The History of Ivy

Ivy & Innocence was created from our little village of bricks.

Ever since I could hold a crayon, I colored. I had an artistic eye and spent a lot of time coloring. I did not just color in my coloring books, oh no… I highlighted and shaded. Nothing is one color. I saw a full spectrum of shades and various hues. I love that we are all created so uniquely different in so many ways.

As I grew older, I continued to draw and paint but never dreamed anyone would pay me for something I love to do. I shelved my work and life went on. Eventually, I fell in love and married.

Exactly one year later (I remember this because it was on our first year wedding anniversary), my husband was laid off. At that time we had one child, Jonathan, only a few months old.

Hand-Painted Brick

Yes, this is my hand and glasses, (only they weren’t usually so clean).

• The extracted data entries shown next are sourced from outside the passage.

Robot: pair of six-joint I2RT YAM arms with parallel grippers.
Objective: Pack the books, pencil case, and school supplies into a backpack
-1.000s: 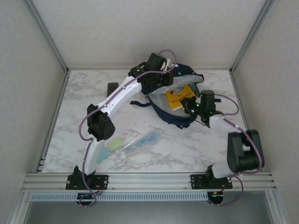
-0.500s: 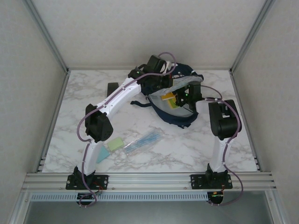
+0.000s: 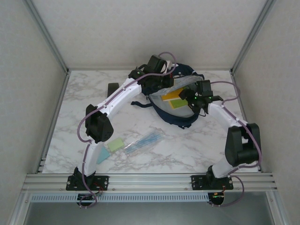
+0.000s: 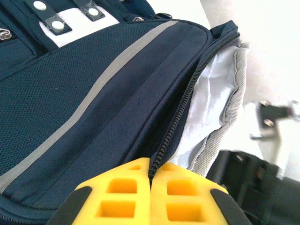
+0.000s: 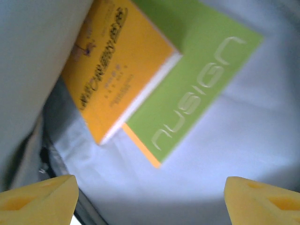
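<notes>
Far left of the surface: green pad and blue pad lie side by side next to the left arm, the blue one partly hidden by it. Just to their right is the pencil case, clear with blue pens inside, as far as I can tell. None of these is packed yet.

Left hand: fingers pressed together, pinching the backpack at the zipper edge and lifting the flap so the pale lining shows.

Inside, flat on the lining: orange booklet lying partly over the green notebook. Books look placed.

Right hand: over the opening, fingers spread wide, gripping nothing.

Judgement: the step is clearing the right hand from the bag. Raise it straight up, away from flap and zipper, so the books are not dragged. The left pinch should hold steady to keep the mouth open for the pencil case.
</notes>
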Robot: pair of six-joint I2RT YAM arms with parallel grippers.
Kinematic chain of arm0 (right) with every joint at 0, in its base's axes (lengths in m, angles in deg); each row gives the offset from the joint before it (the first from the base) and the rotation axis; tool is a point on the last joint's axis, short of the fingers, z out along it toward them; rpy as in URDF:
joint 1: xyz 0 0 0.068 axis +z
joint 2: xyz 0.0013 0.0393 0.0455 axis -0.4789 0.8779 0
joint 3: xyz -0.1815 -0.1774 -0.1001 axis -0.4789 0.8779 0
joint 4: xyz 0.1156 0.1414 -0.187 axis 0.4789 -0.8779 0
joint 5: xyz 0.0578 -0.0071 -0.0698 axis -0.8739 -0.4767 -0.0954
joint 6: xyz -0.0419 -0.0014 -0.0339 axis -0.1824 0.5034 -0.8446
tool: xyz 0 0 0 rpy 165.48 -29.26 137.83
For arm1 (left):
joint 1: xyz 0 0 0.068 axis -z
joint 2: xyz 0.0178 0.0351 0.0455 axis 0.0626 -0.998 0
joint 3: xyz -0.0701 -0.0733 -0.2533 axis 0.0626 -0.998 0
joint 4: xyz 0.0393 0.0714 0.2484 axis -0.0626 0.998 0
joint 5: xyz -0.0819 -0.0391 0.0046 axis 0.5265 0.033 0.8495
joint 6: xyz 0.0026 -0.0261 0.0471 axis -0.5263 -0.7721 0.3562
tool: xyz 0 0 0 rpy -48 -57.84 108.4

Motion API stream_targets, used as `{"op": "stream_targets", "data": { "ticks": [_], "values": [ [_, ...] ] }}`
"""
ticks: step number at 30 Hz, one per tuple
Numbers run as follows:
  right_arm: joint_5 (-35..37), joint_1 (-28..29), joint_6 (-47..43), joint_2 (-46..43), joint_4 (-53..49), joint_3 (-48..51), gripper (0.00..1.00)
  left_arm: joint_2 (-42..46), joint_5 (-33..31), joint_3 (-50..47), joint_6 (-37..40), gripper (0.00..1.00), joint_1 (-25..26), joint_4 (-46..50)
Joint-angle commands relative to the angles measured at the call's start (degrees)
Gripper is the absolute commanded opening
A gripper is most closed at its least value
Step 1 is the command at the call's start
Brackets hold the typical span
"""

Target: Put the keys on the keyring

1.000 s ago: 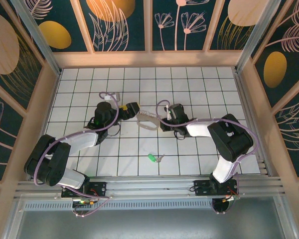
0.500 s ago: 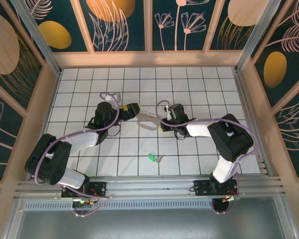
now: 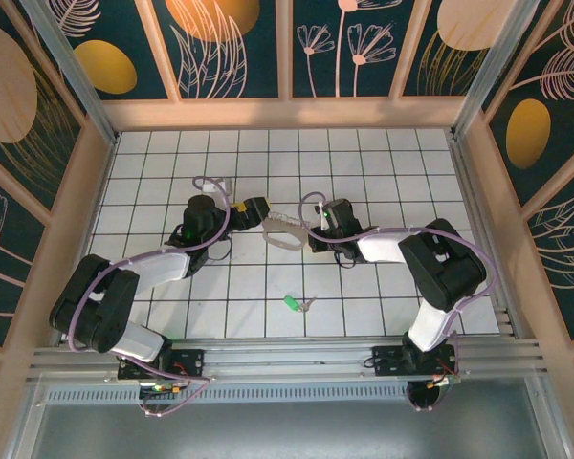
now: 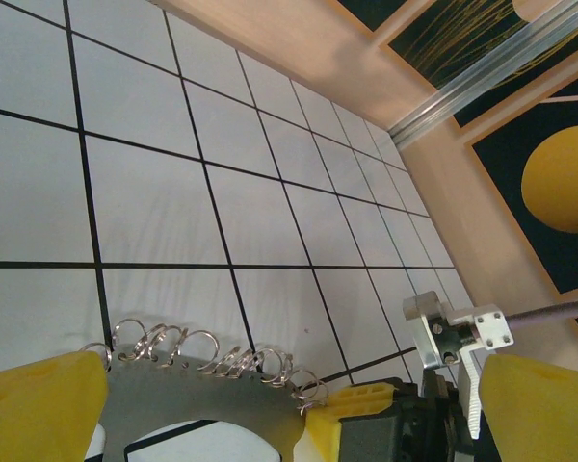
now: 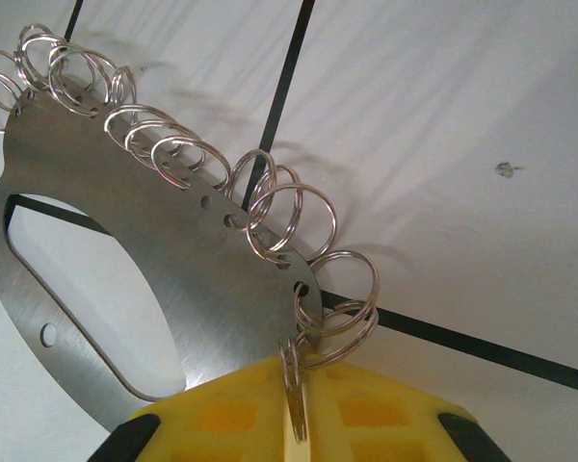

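The tiled table is carrying both arms' work near its middle. The left gripper is standing with jaws spread wide at the left end of the keyring, while the right gripper is clamping the keyring's right end. The green-headed key is lying well apart, toward the middle of the near edge.

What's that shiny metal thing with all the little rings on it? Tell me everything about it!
It's the keyring: a flat, grey, brushed-metal plate shaped like a D with a long cutout. Small holes run along its curved edge, and thin silver split rings hang through them. The right gripper pinches one end, rings included, between its yellow jaws, holding it over the white tiles.
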Motion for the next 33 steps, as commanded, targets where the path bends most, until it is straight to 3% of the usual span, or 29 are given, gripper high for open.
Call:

By December things were tight. Squeaky tight. I remember walking the mall trying find anything we could afford for Christmas. The problem was we couldn’t afford the necessities let alone gifts. I was disheartened. Then an idea struck… I can paint something and I said, enthusiastically:

“Let’s make our gifts this year. I can paint something.”

John, my husband, was skeptical. I had never shown him any of my artwork at that time but I knew I could paint as good as the items displayed in the stores. So, with the few dollars we had, we bought paint. For Christmas in 1986, we gave our family hand-painted wooden angels. Needless-to-say, they were well received and our business grew from there.

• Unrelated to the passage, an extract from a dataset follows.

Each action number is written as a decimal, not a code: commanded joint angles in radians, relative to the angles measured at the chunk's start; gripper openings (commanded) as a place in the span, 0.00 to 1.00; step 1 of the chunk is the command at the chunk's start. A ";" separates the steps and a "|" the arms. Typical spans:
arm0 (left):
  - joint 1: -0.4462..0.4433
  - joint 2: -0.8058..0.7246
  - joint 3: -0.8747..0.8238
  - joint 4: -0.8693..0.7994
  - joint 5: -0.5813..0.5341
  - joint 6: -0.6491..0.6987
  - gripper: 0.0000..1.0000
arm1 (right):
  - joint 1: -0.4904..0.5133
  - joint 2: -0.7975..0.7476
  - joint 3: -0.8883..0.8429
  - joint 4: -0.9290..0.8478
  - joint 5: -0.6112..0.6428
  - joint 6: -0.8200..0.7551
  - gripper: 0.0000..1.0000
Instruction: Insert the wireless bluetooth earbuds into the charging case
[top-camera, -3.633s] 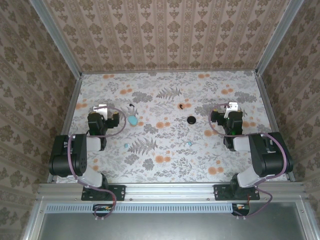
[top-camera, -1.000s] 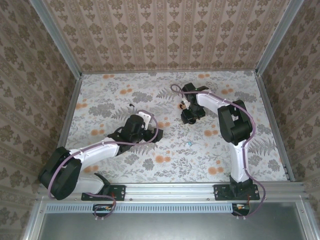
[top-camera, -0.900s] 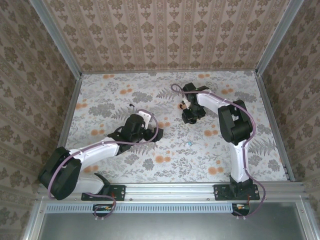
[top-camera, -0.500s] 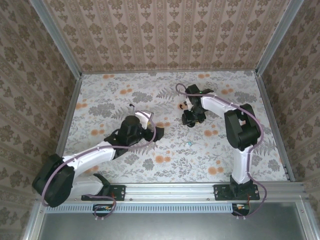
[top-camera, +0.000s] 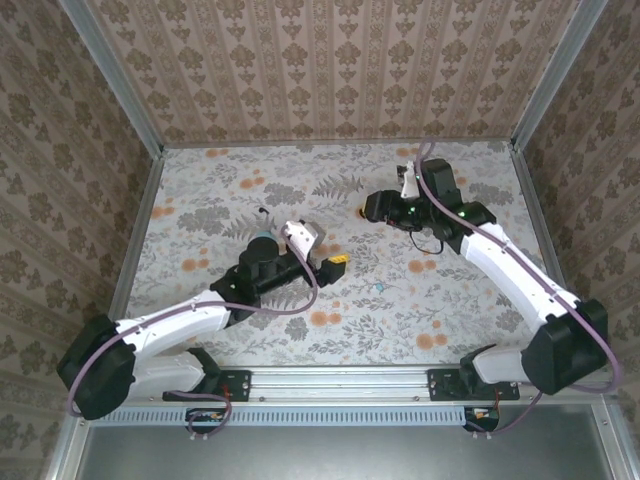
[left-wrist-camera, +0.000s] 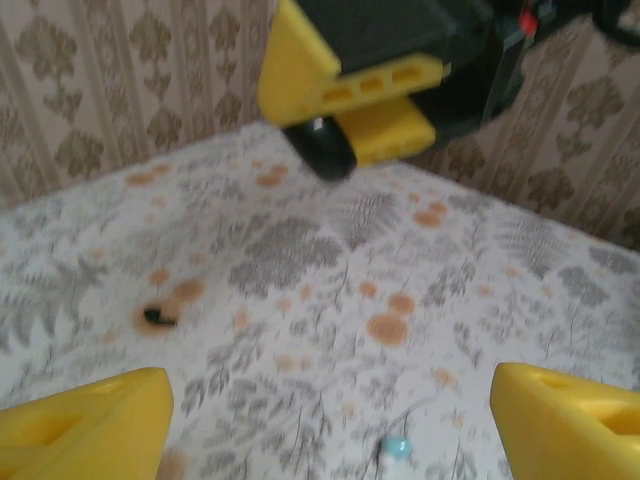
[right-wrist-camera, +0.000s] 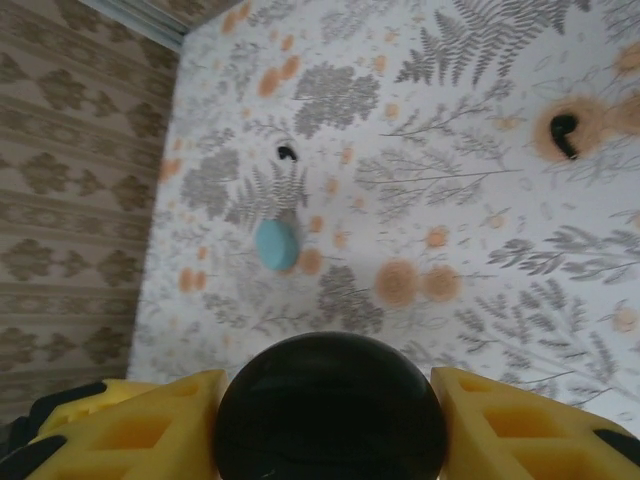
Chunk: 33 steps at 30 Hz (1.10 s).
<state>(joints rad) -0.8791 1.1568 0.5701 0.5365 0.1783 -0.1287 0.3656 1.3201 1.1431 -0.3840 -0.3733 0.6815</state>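
The light turquoise-blue oval charging case (right-wrist-camera: 276, 243) lies flat on the flower-printed table top (right-wrist-camera: 470, 330). It is a smooth, plain pebble, and in the right wrist view its long axis runs nearly up-down, with the upper end toward a small black earbud (right-wrist-camera: 287, 152) near it. A second black earbud (right-wrist-camera: 563, 132) lies well apart. The right gripper (right-wrist-camera: 330, 395) is clamped on a glossy black round disc (left-wrist-camera: 322, 148), held above the table. The left gripper (left-wrist-camera: 330, 405) has its yellow fingers (left-wrist-camera: 85, 420) wide apart.

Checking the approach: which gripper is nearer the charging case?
Left. The left gripper is open, a short way right of the charging case; the right gripper, holding a black disc, is farther right.
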 joint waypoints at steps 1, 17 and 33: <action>-0.012 0.021 0.045 0.152 -0.013 0.007 0.82 | 0.006 -0.085 -0.034 0.088 -0.047 0.153 0.49; -0.057 0.171 0.261 0.183 0.109 -0.028 0.65 | 0.057 -0.235 -0.082 0.141 0.010 0.332 0.50; -0.063 0.242 0.333 0.168 0.079 -0.046 0.38 | 0.078 -0.268 -0.088 0.127 0.042 0.346 0.51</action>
<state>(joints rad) -0.9356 1.3945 0.8677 0.6842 0.2497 -0.1638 0.4332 1.0794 1.0573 -0.2684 -0.3508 1.0206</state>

At first, I painted on wood (or anything I could find). John would cut, sand and shape the wooden items and I painted them. Soon we began doing the local art and craft shows.  By late 1987, we began using bricks. I painted what John cut and we could not make them fast enough.

Brickworks Catalog ~ the line Ivy & Innocence fashioned after

Brickworks Catalog

In 1988, BrickWorks was born. I quit my job to acquire the extra time I needed to paint. We began traveling to various art and craft shows across the country. I painted, it seemed, non-stop. At the shows, I continued painting behind our tiny podium on the floor because there was no room to paint anywhere else. After the show, John two-wheeled boxes of bricks into the hotel rooms for me to complete until I could no longer stay awake. This was our life for several years. However, as time ticked on and our child grew, I knew we could not continue at this demanding pace. It was only a matter of time before we would burn out. We had to take our business to the next level, but we did not know how. Seven more years passed.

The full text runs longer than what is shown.